▶ [ABOUT THIS TASK]:
Set down, word for word, every line of the material below from the one containing "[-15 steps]" through the one containing "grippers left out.", but none of its pictures.
(DATASET EXCERPT Opens)
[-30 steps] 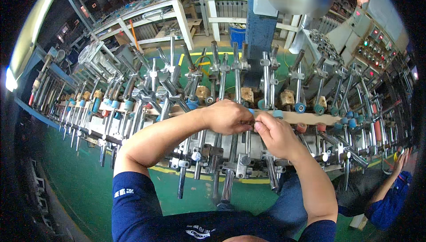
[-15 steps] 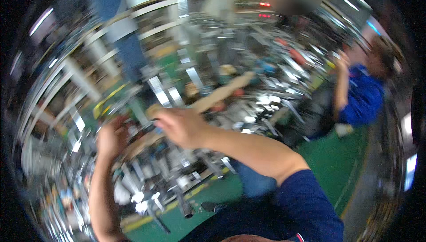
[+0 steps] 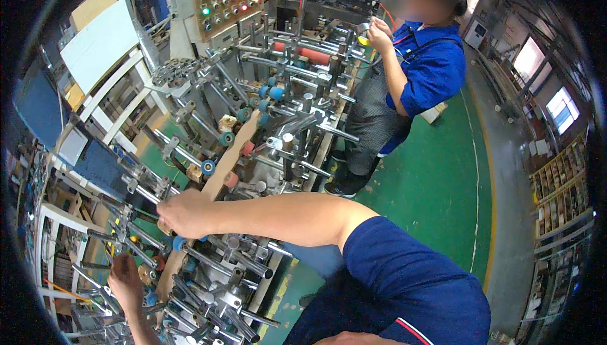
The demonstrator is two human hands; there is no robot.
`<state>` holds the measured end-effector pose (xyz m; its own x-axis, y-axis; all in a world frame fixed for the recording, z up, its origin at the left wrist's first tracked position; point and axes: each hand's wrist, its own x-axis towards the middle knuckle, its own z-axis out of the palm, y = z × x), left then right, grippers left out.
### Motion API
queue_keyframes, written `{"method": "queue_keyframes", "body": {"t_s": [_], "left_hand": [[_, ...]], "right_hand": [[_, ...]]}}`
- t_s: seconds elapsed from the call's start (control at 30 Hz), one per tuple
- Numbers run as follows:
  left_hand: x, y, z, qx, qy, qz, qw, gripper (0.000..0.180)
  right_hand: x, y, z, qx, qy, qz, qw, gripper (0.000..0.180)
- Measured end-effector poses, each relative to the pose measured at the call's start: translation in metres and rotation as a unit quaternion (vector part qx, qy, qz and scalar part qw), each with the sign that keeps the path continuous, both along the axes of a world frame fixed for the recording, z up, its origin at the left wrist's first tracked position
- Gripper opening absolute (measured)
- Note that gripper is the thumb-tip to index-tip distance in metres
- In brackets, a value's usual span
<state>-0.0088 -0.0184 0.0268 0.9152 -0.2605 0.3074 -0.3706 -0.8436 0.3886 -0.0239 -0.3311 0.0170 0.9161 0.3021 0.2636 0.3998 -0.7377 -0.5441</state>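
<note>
My right hand [image 3: 184,214] reaches across a machine of metal rods, clamps and small rollers. Its fingers curl downward over the machine beside a brown strip [image 3: 216,181], and what they grip, if anything, is hidden. My left hand [image 3: 127,280] is lower and further left, fingers bent in among the rods near a small wheel [image 3: 147,274]. Whatever it holds does not show. The brown strip runs lengthwise through the machine, passing under my right hand and between blue rollers [image 3: 208,167] and reddish rollers [image 3: 231,179].
Across the machine's far right side stands a co-worker [image 3: 417,60] in a blue shirt and dark apron, holding a small yellow-and-grey object [image 3: 363,34]. A control panel [image 3: 221,0] with lit buttons rises behind. Green floor [image 3: 417,174] lies right; white frames [image 3: 117,101] stand left.
My view has swung right and steadied from a blur. Both hands sit lower and further left in the picture, now down among the rods. The co-worker appears nearer the middle.
</note>
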Motion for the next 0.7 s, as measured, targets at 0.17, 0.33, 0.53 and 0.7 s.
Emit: {"method": "queue_keyframes", "body": {"t_s": [0.17,0.33,0.53,0.7], "left_hand": [[0.003,0.007,-0.003,-0.025,-0.005,-0.034,0.999,0.018],[0.006,-0.005,-0.008,-0.025,0.025,-0.001,0.999,0.018],[0.003,0.001,-0.014,-0.019,-0.007,-0.03,0.999,0.02],[0.006,0.001,-0.016,0.003,-0.009,-0.031,0.999,0.021]], "right_hand": [[-0.009,0.011,0.013,0.244,-0.048,0.069,0.966,0.026],[0.027,-0.005,-0.025,0.225,-0.016,-0.03,0.974,0.034],[-0.003,0.01,0.013,0.376,0.21,0.101,0.897,0.038],[0.012,-0.003,0.012,0.488,0.173,0.01,0.856,0.035]]}}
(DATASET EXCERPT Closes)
▶ [RESULT BELOW]:
[-15 steps] 
[+0 steps] 
The demonstrator is two human hands; there is no robot.
`<state>` holds the measured end-effector pose (xyz m; its own x-axis, y-axis; all in a world frame fixed for the recording, z up, its origin at the left wrist's first tracked position; point and axes: each hand's wrist, its own x-axis towards the middle knuckle, its own z-axis out of the palm, y = z × x), left then right, grippers left out.

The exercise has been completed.